WHAT TO WORK ON -> Return exactly the span of lines in the following data that opens with the line containing "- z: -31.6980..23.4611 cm" and closes with the line containing "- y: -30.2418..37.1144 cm". Include nothing else.

PROVIDED DATA ->
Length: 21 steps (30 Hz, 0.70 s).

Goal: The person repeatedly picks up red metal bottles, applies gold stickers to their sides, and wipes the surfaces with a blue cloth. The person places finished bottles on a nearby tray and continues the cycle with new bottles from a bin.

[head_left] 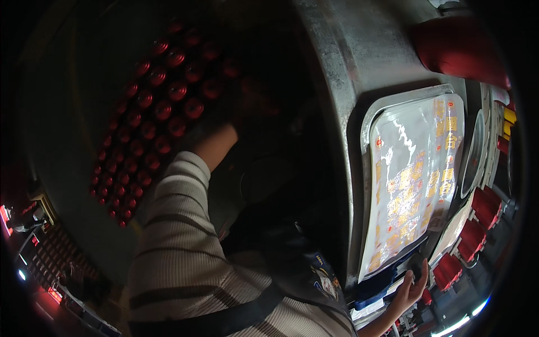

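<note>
My left arm, in a striped knit sleeve, reaches down beside the metal table. My left hand (254,104) is mostly lost in dark shadow, close to rows of red cans (163,109) with shiny round tops. Whether its fingers hold anything cannot be made out. At the lower right, my right hand (411,291) is by the table's near side with its fingers apart, next to a small dark thing (415,262). Beyond it lies a metal tray (368,132) bearing flat, glossy plastic sheets (412,180) printed in gold and red.
The metal table's (342,73) rounded edge runs down the middle. A large red rounded object (460,50) stands at its far end. Several red seat-like shapes (471,238) are along the right. More rows of small items (59,253) show at the far left.
</note>
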Each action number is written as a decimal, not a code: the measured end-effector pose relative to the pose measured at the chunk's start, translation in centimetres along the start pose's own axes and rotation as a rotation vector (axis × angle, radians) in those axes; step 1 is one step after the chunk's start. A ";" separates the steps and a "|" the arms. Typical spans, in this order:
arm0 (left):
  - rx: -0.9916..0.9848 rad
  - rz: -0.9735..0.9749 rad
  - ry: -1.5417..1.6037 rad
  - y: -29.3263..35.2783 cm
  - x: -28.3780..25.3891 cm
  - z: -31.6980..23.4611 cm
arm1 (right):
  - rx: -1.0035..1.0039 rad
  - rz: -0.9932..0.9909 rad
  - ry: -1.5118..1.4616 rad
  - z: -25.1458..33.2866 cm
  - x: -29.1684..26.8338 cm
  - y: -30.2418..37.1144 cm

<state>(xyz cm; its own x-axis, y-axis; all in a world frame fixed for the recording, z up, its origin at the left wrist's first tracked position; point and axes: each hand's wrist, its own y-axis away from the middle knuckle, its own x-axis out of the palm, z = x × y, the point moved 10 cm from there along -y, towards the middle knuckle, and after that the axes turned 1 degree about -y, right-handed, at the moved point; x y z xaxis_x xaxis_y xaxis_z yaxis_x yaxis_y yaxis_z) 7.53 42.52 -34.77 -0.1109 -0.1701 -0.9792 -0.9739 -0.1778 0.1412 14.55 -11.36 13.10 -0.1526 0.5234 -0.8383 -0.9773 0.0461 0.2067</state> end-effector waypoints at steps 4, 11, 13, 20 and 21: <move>0.114 -0.216 0.148 0.6 2.1 -2.5 | -0.032 -0.019 -0.012 1.0 0.2 0.3; -0.211 0.043 0.494 -0.4 8.4 -0.9 | -0.006 0.031 -0.097 -0.4 0.7 -0.3; -0.201 0.112 0.505 -0.8 7.3 -1.8 | 0.021 0.028 -0.065 -1.5 0.5 0.2; -0.038 -0.004 0.324 -1.2 5.4 -2.9 | -0.016 0.017 -0.105 -1.1 0.5 -0.2; -0.015 -0.022 0.303 -1.2 4.8 -3.2 | -0.028 0.004 -0.098 -1.2 0.4 0.0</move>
<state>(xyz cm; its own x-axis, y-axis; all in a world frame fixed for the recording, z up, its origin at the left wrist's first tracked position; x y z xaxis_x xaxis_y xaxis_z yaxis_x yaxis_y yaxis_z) 8.78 38.80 -39.13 -0.0233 -0.4473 -0.8941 -0.9722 -0.1983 0.1245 14.35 -12.15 12.17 -0.1429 0.6042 -0.7839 -0.9806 0.0209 0.1949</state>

WRITTEN ANSWER ->
  - z: -31.6980..23.4611 cm
arm1 (right):
  - rx: -1.0035..1.0039 rad
  - rz: -0.9932..0.9909 rad
  - ry: -1.5118..1.4616 rad
  - z: -25.1458..33.2866 cm
  - x: -29.1684..26.8338 cm
  - y: -30.2418..37.1144 cm

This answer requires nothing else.